The Number Ones

November 14, 2009

The Number Ones: Jason Derulo’s “Whatcha Say”

Stayed at #1:

1 Week

In The Number Ones, I’m reviewing every single #1 single in the history of the Billboard Hot 100, starting with the chart’s beginning, in 1958, and working my way up into the present. Book Bonus Beat: The Number Ones: Twenty Chart-Topping Hits That Reveal the History of Pop Music.

Imogen Heap: What a name, right? If you’re born with a name like Imogen Heap — and it is, in fact, her real name — then you almost have to become a culty art-pop star. It’s the only thing that makes sense. Imogen Heap was kicking around the fringes of the music business for a long time before she made any real tangible pop-culture impact. I saw her open for Rufus Wainwright at a little upstairs club in Baltimore in 1999, and I don’t remember much about it. British lady, big pile of curly hair, keyboard. She seemed cool? That’s all I got.

At the time, Imogen Heap was touring on her 1998 debut album I Megaphone. The title track was on the I Still Know What You Did Last Summer soundtrack. In the years ahead, Heap would form the short-lived arty synthpop duo Frou Frou. They’d land a song on the Garden State soundtrack and cover Bonnie Tyler’s “Holding Out For A Hero” for Shrek 2. When Frou Frou broke up, Imogen Heap would mortgage her apartment to write, record, engineer and self-release 2005’s Speak For Yourself, her second solo album. That LP would feature a strange, beautiful, disorienting song called “Hide And Seek” — a song that featured nothing other than Heap’s robotically distorted singing voice.

Imogen Heap has never said what “Hide And Seek” is about, but she has given the song’s technical backstory. When she was working in the studio one day, her computer crashed. She saw a synthetic harmonizer known as the DigiTech Vocalist Workstation on a shelf, so she took it down and plugged her minidisc recorder into it, and then she sang this song that she’d written. It’s a magnetic, beautifully strange piece of music — a mood created through nothing but this blurry and pixelated voice. Heap didn’t use Auto-Tune, but “Hide And Seek” must’ve been a huge influence on the Auto-Tune experiments that people like Bon Iver would make a few years later.

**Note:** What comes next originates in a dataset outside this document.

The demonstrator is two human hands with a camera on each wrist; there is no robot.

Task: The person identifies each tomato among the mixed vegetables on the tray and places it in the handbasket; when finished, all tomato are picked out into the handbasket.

A song like “Hide And Seek” never had any shot at becoming a pop hit. Instead, “Hide And Seek” found more indirect ways into mass consciousness. Shortly after the song’s release, The O.C., a beautifully ridiculous show that habitually crammed its soundtrack full of almost-famous songs, used “Hide And Seek” to score what might be its most beautifully ridiculous moment. Ben McKenzie’s Ryan Atwood, the troubled teen who’s gone to live with a rich family, is fighting with his no-good brother Trey, and Trey is strangling Ryan, maybe about to kill him. Then Mischa Barton’s Marissa Cooper, Ryan’s love interest, bursts in, grabs a gun that’s sitting nearby, and tearfully shoots Trey. “Hide And Seek” suddenly blares on the soundtrack while Trey falls in histrionic slow motion. It’s fucking insane. I love it.

In that episode of the The O.C., we hear the bridge of “Hide And Seek,” the bit where Imogen Heap sings to the person who’s presumably tearing her narrator’s life apart: “Mmm, whatcha say, mmm, that you only mean well? Well, of course you did. Mmm, whatcha say that it’s all for the best? Of course it is.” That’s the “Hide And Seek” bit that immediately lodged in a whole lot of people’s heads. Two years later, an SNL Digital Short parodied that scene from The O.C., and that bit from “Hide And Seek” once again soundtracked some histrionic murder business. (The highest-charting single from Andy Samberg’s group the Lonely Island is the 2010 Akon collab “I Just Had Sex,” which peaked at #30.)

“Hide And Seek” never made any headway on the UK singles charts, and it never landed on the Hot 100, either. But the song was in the air. The context surrounding “Hide And Seek” was funny, but the song itself was full of strange, hypnotic pathos. As aggressive Auto-Tune became part of the pop landscape, lots of other people tried to capture their own strange, hypnotic pathos; it’s more or less what Kanye West did with 808s & Heartbreak. Maybe it was inevitable that someone would sample “Hide And Seek,” that they’d turn it into a pop song. Someone did. That someone was the 20-year-old Florida singer Jason Derulo, and that sample helped power his debut single “Whatcha Say” all the way to #1.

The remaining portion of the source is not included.